You'll practice validating geocodes, computing change metrics, and producing an animated map that supports
thoughtful conservation storytelling.

### 🗂️ Data card — World Bank forest area (% of land area)
- **Source:** World Bank World Development Indicators, indicator `AG.LND.FRST.ZS`
- **Temporal coverage:** 1990–2021 (annual)
- **Geography:** Countries and territories with ISO3 country codes
- **Units:** Percent of total land area covered by forest
- **Collection notes:** Forest includes natural and planted stands of trees of at least 5 meters tall; data harmonized across FAO submissions
- **Caveats:** Estimates rely on national reporting; some countries interpolate between survey years; excludes tree crops outside forest definitions
- **Mindful design:** Use a perceptually uniform color scale, provide context for the baseline year, and avoid implying causality from a single map.

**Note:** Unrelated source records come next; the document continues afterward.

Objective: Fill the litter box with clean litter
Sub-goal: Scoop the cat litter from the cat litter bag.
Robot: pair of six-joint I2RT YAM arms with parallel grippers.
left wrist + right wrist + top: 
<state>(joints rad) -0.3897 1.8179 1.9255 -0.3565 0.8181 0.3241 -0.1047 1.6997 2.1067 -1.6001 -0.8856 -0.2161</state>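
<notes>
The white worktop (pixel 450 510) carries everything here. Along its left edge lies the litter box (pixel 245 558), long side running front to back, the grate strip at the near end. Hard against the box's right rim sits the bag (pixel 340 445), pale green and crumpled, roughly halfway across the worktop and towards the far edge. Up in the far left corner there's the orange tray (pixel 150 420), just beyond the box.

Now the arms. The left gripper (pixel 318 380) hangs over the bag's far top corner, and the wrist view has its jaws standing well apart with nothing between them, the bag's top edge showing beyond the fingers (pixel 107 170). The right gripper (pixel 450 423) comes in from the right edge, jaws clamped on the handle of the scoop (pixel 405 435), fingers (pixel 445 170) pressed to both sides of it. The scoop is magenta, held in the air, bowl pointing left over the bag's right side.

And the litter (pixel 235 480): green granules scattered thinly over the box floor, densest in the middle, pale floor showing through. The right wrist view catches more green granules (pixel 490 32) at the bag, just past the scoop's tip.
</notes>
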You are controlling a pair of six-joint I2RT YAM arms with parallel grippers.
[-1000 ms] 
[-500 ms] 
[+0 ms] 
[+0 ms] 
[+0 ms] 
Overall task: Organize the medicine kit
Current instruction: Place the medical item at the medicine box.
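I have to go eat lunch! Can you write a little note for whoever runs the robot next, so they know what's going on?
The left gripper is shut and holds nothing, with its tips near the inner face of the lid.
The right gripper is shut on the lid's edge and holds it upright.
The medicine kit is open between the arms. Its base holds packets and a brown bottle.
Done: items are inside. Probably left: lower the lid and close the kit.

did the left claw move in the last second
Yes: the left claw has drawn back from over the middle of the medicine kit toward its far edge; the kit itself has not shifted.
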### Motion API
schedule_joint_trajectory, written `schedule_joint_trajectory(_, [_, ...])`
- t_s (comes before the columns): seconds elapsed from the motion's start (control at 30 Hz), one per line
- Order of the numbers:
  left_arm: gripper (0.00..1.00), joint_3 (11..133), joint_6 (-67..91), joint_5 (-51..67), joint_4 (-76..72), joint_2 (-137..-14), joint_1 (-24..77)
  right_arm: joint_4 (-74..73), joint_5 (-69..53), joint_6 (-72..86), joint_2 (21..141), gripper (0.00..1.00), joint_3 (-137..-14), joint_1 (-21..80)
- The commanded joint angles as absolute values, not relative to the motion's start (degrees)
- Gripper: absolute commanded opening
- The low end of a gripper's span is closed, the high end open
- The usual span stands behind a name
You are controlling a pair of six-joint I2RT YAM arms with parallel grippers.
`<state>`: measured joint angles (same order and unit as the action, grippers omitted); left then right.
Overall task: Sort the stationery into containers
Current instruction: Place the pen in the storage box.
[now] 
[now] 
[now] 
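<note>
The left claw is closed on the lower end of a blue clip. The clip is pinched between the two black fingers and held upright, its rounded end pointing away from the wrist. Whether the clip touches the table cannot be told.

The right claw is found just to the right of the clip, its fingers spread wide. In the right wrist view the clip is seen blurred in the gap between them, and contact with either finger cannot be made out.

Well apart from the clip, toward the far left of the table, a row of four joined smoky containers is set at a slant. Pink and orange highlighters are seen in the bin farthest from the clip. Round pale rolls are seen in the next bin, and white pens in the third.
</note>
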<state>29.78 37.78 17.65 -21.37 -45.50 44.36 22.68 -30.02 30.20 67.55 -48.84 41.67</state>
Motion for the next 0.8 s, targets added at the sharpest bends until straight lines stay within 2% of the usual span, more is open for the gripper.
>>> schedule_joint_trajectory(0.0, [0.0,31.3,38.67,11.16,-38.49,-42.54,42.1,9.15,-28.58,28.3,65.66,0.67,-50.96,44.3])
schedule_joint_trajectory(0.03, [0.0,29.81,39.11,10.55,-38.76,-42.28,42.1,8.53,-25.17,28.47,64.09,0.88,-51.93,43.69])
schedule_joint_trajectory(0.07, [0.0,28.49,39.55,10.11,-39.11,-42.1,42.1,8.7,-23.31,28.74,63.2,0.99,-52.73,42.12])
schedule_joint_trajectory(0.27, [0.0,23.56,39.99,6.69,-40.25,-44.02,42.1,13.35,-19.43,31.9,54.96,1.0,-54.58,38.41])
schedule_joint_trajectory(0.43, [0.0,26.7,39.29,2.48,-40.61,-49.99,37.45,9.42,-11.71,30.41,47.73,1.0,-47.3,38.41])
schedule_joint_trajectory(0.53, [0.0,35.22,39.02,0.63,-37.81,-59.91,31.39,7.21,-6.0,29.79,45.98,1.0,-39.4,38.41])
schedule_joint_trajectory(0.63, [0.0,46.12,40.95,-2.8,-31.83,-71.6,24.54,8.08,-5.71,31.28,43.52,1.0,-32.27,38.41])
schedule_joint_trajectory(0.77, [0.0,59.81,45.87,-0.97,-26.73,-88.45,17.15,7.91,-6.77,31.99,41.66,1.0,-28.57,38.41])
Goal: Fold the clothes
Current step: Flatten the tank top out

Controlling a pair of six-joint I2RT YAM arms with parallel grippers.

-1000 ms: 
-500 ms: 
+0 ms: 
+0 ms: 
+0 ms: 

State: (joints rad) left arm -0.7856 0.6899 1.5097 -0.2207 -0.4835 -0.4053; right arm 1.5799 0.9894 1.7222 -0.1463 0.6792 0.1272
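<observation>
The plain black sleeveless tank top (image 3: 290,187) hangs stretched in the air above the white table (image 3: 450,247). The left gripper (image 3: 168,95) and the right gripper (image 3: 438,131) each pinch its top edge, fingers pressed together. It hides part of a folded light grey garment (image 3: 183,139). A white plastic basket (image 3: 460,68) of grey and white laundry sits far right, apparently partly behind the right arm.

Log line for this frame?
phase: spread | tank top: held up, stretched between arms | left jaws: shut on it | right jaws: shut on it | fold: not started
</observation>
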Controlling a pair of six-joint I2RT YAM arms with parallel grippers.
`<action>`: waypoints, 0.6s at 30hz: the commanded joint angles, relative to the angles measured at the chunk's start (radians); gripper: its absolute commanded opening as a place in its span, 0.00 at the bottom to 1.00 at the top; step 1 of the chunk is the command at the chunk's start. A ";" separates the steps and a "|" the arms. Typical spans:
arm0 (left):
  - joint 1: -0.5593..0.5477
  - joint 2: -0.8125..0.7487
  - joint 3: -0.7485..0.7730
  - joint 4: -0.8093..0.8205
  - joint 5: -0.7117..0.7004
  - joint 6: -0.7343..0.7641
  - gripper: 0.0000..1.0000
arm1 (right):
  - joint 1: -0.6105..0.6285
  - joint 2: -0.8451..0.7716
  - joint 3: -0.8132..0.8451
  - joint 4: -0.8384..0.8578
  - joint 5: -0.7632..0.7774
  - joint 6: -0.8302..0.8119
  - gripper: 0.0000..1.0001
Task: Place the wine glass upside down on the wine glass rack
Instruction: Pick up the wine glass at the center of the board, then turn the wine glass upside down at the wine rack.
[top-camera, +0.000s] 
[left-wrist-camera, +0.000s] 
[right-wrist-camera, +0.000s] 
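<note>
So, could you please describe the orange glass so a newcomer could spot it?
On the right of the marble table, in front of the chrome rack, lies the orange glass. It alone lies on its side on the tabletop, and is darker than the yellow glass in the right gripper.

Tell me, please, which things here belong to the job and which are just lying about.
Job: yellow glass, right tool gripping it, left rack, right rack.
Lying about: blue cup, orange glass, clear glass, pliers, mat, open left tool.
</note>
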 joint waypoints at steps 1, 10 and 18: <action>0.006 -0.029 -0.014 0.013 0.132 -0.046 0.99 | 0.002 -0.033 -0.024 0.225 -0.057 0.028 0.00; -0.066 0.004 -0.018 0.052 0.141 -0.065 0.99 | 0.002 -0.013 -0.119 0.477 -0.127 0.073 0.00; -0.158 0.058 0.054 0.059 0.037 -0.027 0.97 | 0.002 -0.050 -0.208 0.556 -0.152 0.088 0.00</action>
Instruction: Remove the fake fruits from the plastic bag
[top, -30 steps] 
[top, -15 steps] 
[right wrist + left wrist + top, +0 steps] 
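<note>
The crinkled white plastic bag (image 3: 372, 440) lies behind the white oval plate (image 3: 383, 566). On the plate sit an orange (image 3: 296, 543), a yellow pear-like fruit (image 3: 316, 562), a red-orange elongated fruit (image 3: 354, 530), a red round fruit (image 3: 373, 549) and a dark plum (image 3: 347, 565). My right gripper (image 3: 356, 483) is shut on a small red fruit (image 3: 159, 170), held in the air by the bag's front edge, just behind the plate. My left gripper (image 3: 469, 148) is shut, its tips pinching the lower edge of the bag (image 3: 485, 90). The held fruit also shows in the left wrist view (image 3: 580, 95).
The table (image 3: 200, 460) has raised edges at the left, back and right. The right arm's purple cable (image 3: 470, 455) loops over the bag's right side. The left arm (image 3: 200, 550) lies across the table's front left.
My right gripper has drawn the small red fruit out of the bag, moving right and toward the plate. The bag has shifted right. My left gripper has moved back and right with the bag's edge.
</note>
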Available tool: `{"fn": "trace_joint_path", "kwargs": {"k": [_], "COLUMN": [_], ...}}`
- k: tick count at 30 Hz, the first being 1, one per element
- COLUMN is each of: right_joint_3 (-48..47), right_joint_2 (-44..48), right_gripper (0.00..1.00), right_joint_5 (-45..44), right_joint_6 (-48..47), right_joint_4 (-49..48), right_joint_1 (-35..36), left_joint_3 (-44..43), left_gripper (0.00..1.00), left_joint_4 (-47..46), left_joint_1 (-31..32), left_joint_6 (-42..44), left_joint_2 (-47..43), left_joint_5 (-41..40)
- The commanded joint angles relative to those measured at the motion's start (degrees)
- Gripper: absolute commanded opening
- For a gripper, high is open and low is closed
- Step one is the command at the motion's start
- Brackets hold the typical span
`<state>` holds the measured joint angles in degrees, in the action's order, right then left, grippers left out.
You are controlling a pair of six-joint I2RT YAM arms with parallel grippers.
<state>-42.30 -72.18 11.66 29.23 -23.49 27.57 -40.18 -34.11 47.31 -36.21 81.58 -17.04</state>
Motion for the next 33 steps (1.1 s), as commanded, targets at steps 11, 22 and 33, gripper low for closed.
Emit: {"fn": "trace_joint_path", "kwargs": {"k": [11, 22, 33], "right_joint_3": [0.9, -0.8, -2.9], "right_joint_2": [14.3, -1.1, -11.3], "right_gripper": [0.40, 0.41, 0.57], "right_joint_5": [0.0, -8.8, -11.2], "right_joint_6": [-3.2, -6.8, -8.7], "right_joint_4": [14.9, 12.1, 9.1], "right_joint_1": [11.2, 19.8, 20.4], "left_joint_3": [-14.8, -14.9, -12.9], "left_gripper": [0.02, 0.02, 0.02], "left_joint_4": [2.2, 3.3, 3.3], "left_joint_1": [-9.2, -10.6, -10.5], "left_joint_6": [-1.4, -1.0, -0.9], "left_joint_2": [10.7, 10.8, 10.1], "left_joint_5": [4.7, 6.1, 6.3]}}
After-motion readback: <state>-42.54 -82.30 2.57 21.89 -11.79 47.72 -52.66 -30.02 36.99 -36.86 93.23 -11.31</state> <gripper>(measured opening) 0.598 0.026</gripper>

### 1. Set up the environment

In [None]:
import pandas as pd
import numpy as np
import plotly.express as px
from IPython.display import display
import matplotlib.pyplot as plt  # for save_last_fig compatibility if needed

pd.options.display.float_format = "{:.2f}".format

In [None]:
# Shared helper utilities used throughout the week.
from __future__ import annotations

import warnings
from pathlib import Path
from typing import Iterable, Mapping

import matplotlib.pyplot as plt
import pandas as pd
import seaborn as sns


def resolve_data_dir(max_up: int = 5) -> Path:
    """Locate the project-level ``data`` directory regardless of execution location."""
    here = Path.cwd()
    for _ in range(max_up + 1):
        candidate = here / "data"
        if candidate.exists():
            return candidate
        here = here.parent
    raise FileNotFoundError(
        "Could not find a 'data' directory relative to this notebook.
"
        "If you are running in Colab, mount your drive or upload the data folder first."
    )


DATA_DIR = resolve_data_dir()
PROJECT_ROOT = DATA_DIR.parent
PLOTS_DIR = PROJECT_ROOT / "plots"
PLOTS_DIR.mkdir(parents=True, exist_ok=True)


def baseline_style() -> None:
    """Apply a consistent, high-contrast visual style that is colorblind-friendly."""
    sns.set_theme(style="whitegrid", context="talk", font_scale=0.9)
    plt.rcParams.update(
        {
            "figure.dpi": 120,
            "axes.titlesize": 16,
            "axes.labelsize": 13,
            "legend.fontsize": 11,
            "axes.titleweight": "semibold",
        }
    )


def load_data(filename: str | Path, **kwargs) -> pd.DataFrame:
    """Read a CSV file from the shared data directory and report its shape."""
    path = Path(filename)
    if not path.exists():
        path = DATA_DIR / filename
    df = pd.read_csv(path, **kwargs)
    print(f"Loaded {path.name} with shape {df.shape}.")
    return df


def validate_columns(df: pd.DataFrame, required: Iterable[str], *, context: str = "") -> None:
    missing = [col for col in required if col not in df.columns]
    if missing:
        warnings.warn(
            f"Missing expected columns {missing} in {context or 'dataframe'}.
"
            "Double-check your renaming and loading steps before moving on."
        )
    else:
        print(f"✅ Columns look good: {list(required)}")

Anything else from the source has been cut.